[Task directions]:
Although the data below holds other lines too, output only those from the line with "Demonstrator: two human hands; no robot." up to and including the line with "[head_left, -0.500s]", exactly as they appear.
• • • •
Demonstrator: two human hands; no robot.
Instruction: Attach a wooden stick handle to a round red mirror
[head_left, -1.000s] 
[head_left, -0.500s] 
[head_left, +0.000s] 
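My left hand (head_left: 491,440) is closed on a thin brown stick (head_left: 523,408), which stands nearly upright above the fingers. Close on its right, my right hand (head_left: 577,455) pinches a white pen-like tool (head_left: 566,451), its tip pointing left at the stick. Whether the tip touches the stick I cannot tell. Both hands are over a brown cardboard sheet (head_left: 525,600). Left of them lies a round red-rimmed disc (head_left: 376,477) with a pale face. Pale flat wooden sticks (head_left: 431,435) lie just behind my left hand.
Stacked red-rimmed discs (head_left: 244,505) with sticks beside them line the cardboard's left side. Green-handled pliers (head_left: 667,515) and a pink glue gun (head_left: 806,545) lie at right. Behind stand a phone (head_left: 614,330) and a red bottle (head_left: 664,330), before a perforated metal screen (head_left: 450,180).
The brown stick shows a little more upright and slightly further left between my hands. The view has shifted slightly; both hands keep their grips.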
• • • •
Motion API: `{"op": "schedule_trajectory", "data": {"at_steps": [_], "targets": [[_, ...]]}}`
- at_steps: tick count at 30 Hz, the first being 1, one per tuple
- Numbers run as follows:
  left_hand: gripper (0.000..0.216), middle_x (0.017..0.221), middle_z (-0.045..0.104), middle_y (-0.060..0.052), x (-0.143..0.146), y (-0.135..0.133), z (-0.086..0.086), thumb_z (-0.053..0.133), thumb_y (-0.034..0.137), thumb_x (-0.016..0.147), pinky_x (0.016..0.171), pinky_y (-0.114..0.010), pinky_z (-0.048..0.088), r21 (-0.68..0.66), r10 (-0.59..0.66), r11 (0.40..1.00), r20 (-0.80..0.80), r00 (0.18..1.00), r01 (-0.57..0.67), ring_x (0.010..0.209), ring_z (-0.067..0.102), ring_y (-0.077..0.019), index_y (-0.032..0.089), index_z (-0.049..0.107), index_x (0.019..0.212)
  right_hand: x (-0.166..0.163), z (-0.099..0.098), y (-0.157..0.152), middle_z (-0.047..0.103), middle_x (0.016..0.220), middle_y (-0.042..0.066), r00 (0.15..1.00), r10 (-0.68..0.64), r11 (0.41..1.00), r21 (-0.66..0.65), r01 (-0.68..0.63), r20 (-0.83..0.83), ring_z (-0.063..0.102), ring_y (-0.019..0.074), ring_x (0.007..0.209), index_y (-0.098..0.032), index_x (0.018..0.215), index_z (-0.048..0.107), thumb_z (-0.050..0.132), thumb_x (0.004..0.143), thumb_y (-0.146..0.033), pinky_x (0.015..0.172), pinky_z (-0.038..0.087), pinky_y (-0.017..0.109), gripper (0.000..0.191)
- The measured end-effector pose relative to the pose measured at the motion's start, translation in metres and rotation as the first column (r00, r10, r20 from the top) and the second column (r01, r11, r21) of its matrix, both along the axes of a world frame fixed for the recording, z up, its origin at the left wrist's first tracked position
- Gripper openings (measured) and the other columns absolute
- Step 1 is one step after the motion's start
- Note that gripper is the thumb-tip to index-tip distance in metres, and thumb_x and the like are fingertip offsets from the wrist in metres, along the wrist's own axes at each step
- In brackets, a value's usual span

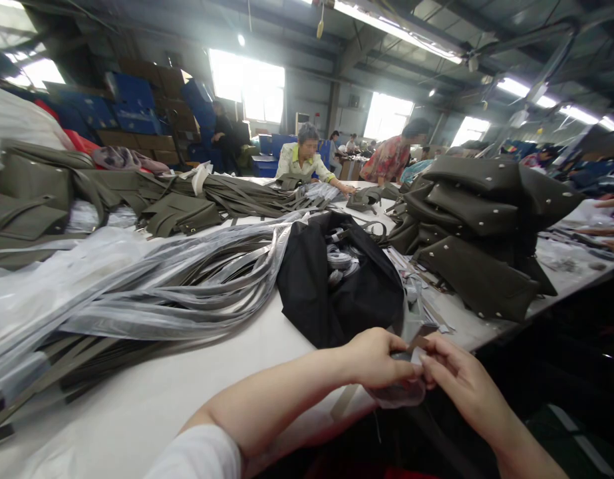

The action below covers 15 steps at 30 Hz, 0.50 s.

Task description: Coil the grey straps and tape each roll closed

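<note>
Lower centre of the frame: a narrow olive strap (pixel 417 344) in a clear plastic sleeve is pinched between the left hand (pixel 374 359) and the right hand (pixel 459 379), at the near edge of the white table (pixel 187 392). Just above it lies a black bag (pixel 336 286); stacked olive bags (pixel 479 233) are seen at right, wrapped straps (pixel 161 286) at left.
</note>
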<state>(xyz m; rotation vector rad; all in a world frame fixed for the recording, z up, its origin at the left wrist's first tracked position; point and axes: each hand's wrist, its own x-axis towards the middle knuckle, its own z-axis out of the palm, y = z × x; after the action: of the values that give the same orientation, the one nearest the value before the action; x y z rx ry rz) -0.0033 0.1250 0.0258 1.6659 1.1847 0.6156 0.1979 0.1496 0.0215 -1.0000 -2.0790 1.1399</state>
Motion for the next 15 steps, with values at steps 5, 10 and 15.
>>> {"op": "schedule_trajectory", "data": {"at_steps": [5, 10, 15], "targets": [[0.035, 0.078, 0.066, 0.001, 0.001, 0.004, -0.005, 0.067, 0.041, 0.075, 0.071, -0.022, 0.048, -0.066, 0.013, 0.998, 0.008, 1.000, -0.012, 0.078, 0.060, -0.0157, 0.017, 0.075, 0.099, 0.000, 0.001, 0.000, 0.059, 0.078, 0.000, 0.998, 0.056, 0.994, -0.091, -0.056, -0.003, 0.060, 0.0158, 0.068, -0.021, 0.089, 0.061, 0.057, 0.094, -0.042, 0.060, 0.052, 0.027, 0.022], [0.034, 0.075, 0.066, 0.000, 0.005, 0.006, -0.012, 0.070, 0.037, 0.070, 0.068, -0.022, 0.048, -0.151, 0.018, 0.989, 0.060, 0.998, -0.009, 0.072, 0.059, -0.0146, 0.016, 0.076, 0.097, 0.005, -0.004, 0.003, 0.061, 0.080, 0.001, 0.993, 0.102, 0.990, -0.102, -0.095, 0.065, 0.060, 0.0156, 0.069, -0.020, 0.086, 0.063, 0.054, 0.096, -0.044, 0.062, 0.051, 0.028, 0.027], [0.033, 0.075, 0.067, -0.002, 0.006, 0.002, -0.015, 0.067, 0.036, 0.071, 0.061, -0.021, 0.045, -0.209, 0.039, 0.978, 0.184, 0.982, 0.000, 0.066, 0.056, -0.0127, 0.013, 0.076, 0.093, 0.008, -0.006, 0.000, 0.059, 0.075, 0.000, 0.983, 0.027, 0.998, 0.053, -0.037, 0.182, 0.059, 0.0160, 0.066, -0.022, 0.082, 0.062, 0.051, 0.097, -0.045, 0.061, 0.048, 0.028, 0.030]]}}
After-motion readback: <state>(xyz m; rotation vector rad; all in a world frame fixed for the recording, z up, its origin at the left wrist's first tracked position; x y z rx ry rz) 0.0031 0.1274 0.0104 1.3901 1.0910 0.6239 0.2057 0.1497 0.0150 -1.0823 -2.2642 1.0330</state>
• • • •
[Answer section]:
Demonstrator: two human hands; no robot.
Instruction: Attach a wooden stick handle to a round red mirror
[head_left, -1.000s] 
[head_left, -0.500s] 

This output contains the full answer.